Steelcitygrit [in exile]

Ruminating on all things Canadian and political.

 

Tuesday, May 23, 2006

a solution for Caledonia

When the barricades are dissembled for good, a lengthy process of healing will begin. Bringing about any sort of actual resolution promises to be even lengthier still.

Thus far, my feeling – and I know it to be a feeling shared by many in the First Nations community – is that I know this country better. I’ve been surprised and disappointed by the reaction of Canadians at large, if you will humour me the obviously unfair generalization.

The response in Caledonia was predictable, if occasionally irrational and often incendiary. Faced with personal inconvenience, the Caledonians lent their weight to removing what inconvenienced them.

But beyond municipal borders, the overwhelmingly negative response made less sense. There are few Canadians outside of the University of Calgary faculty that don’t cluck their tongues at the troubled history of broken promises that First Nations have been subject to. Yet, when these arguments are posed in all their starkness, and when we are asked to consider how we might atone for these mistakes, our response is anywhere from unwilling to combative.

Our answer has been one-sided in the extreme. Read the Hamilton Spectator, for instance, and you may feel strangely compelled to light a candle for the brave martyrs of the Citizens of Caledonia. It strikes no one as odd that today’s Toronto Sun editorial seems suddenly in line with the mainstream.

Read the discussion on Steel City Grit and suddenly this left-of-centrist-constitutionalist-individual rights proponent is some tribal radical.

We are only vaguely aware that there are arguments at play at all. The contention is usually dismissed in the last two lines of the article. Scroll to the bottom of the news item website – you’ll see it: The Six Nations think the land belongs to them, the government tells us it doesn’t. Odd that this is one instance where we so readily accept the politician’s position. We forget the federal government’s certainty that there was no burial ground in Ipperwash Provincial Park – a certainty that lasted until a few weeks after the death of Dudley George, when documents to the contrary were ‘uncovered’. We ignore the obvious incentive our government has to deny the validity of the claims –anything else would create an expensive precedent.

Is this because Canadians aren’t nearly as cosmopolitan, as progressive, as empathetic as they believe themselves to be? I don’t think so. I think that our problem is twofold:

Firstly, there is a dramatic knowledge gap. We just don’t know how valid these land claims are. If the conservative cowboys paused greasing up their saddles and examined the Six Nations contention in detail, they would find some very relatable arguments. These are arguments that orbit around a demand for equitable administration of the law, a guarantee of property rights, etc.

Secondly, there is simply too much emotional capital invested. The reason for this is not difficult. European-Canadians have established their own fundamental connections to the land. We fear loss.

If these are our challenges, then we need to find a way to divorce land claims disputes from both ignorance and emotion. Inevitably, then, they cannot exist under the purview of politics.

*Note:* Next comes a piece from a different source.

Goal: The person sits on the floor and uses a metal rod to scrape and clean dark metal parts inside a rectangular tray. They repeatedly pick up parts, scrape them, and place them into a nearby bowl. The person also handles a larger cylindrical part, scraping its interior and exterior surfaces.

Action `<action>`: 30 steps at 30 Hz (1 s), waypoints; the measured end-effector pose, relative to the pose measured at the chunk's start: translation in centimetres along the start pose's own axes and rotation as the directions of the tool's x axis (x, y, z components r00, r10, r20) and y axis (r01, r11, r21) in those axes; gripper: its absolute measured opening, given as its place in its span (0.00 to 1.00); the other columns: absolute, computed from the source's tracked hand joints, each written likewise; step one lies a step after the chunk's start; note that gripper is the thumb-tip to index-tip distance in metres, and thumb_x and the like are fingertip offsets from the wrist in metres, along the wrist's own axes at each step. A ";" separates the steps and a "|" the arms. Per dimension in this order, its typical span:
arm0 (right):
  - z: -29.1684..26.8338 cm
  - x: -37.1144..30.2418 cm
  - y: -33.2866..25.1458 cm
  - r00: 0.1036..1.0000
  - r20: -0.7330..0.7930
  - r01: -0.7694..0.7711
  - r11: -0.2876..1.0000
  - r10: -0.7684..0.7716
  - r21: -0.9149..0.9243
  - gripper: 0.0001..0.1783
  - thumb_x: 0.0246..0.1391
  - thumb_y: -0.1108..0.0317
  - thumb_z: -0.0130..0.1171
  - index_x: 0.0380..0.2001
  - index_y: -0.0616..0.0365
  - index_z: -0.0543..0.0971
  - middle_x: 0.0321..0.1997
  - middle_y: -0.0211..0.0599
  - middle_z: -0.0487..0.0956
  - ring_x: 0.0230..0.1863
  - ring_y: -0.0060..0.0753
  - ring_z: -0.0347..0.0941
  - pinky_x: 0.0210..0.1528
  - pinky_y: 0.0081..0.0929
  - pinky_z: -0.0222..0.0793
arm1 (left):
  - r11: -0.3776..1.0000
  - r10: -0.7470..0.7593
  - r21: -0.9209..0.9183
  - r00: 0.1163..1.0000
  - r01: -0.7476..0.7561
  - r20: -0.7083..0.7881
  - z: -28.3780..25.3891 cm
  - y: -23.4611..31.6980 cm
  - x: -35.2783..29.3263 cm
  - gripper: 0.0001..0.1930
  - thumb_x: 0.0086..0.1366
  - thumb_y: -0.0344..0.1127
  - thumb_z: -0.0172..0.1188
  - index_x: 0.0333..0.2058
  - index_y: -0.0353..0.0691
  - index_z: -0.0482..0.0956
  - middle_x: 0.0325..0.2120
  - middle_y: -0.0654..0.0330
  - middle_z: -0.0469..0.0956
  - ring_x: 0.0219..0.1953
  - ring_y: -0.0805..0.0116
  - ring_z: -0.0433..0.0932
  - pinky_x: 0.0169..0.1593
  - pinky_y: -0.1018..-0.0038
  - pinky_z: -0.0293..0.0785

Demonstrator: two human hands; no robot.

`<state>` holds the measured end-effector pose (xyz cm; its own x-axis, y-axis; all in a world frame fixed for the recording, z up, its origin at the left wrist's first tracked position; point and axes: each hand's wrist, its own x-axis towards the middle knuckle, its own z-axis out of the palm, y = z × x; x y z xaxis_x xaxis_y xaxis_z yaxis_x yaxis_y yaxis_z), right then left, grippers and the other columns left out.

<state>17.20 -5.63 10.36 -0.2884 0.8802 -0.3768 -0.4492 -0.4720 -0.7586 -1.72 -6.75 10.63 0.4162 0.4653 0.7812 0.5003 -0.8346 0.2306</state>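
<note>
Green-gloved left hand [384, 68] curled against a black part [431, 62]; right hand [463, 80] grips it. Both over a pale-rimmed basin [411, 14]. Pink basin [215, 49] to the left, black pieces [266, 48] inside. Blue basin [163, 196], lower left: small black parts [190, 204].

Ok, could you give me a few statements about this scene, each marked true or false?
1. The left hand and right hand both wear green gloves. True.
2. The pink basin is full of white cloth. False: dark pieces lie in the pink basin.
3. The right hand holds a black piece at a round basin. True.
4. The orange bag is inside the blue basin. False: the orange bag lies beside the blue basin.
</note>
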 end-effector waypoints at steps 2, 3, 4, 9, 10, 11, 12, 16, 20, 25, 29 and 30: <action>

The solution is an independent Land Claims Tribunal. It needs to be established with cooperation by First Nations and the federal government. It needs to be constituted by representatives of all communities. If it lacks legitimacy at its foundation, than it will serve no purpose. It needs to have teeth. If its conclusions can be ignored, than it will only serve to magnify the unresolved contentions. Its apparatus needs to be accessible. If the front door is maintained too strictly, it will be quickly filed amongst other solutions of unrecognized potential.

This is not a new idea – Mike Pearson campaigned on such a proposition but promptly forgot about it – but it is a good one. The extraneous elements of the discussion – invariably the violence causing elements – will be removed from the equation. In their place will be, simply, truth.

- Mike (SCG)

3 Comments:

Blogger Zac said...

Mike,

Excellent point about the Land Claims Tribunal. This is the time when we, as a party, in this period of renewal, should be calling for such changes.

Excellent post by the way.

8:15 PM  
Blogger Joanne (True Blue) said...

Yes, excellent post for sure. My problem with the whole Caledonia thing is how the natives took things into their own hands, and the government meekly allowed them to break the laws without repercussions.

However, perhaps with the Tribunal established, this type of thing wouldn't happen so often.

10:42 AM  
Blogger SteelCityGrit said...

Thanks for the comments. Joanne, It's nice to see that though are sympathies may lie differently, we can agree that this is a solution for everyone.